A long war has been waged by monotheist religions against the same-sex oriented: a war that propagated and kept alive the notion of God-the-exterminator. In the Christian tradition, that has included adopting and propagating Philo of Alexandria’s reading of Genesis 19 (a reading none of the other Scriptural references to the Sodom and Gomorrah story support) – at Sunday school, Rich’s class was told that Sodom and Gomorrah were destroyed because they let men marry men (p.22).
It has also included putting out publications as the medieval Golden Book, compiled by a beatified Archbishop of Genoa, which claimed that Jesus insisted that all sodomites be killed before He would incarnate. (So, Christmas Day as Massacre Day, celebrating Jesus insisting on mass extermination.) It included brutally suppressing same-sex orientation (and marriage) among conquered Amerindian cultures.
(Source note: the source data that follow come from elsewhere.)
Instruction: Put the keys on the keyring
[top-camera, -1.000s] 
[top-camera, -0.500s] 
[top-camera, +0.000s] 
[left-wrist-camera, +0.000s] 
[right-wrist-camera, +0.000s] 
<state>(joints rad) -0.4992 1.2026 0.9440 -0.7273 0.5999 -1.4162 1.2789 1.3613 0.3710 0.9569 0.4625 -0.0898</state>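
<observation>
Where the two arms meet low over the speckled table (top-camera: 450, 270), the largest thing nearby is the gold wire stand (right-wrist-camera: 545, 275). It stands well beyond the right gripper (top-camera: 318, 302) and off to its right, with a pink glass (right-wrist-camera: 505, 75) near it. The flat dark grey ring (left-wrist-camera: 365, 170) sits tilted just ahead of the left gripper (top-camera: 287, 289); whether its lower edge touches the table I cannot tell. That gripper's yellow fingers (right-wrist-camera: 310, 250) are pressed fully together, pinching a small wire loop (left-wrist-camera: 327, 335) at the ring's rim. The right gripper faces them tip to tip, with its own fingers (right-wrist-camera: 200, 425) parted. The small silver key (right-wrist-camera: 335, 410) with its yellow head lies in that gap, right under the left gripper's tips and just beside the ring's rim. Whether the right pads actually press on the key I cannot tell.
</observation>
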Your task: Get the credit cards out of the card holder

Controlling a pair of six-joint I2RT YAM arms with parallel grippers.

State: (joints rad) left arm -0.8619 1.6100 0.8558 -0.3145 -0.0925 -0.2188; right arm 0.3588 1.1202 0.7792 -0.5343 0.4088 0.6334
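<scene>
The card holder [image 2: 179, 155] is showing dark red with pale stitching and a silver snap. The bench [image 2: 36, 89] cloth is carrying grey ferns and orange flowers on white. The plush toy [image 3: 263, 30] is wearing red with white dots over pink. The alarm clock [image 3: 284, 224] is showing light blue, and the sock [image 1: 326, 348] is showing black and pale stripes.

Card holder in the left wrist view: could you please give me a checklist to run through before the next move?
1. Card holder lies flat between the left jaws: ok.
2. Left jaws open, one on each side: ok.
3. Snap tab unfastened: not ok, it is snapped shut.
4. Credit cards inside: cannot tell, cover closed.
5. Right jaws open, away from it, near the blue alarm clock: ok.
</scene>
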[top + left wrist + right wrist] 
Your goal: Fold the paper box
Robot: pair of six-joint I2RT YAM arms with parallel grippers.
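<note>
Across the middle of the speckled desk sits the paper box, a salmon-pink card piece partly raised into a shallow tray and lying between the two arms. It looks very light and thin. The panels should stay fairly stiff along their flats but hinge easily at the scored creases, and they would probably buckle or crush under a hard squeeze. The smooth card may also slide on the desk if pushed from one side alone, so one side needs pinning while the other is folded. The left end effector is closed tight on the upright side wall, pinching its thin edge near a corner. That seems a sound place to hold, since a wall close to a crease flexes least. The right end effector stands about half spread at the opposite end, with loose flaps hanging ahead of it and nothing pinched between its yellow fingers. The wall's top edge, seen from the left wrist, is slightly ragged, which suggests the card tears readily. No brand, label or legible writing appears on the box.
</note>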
And, indeed, in Europe.
At its simplest, it has sold an effortless sense of virtue that people can feel for not doing what most have little or no interest in doing anyway: virtue without effort—an easy sell for the hucksters of faith.
If the legitimately human is defined more narrowly than the set of actual humans, then the resulting gap has to be dealt with: typically by exclusion. Including that ultimate form of exclusion, extermination.
In our own time, there has been the fights not to have the love lives of the same-sex oriented criminalized; to not be social outcasts; to not be barred from various employments; to able to be positively portrayed in books, film and television; to serve their countries; to have the lives they build together protected by the law. A long struggle upwards from the nadir of the default social policy being God-approved (indeed mandated) extermination: extermination to turn aside the wrath of God.
Which is a big story made up of millions of individual stories. Secrets of a Gay Marine Porn Star is just one of those stories, but a striking and engaging one.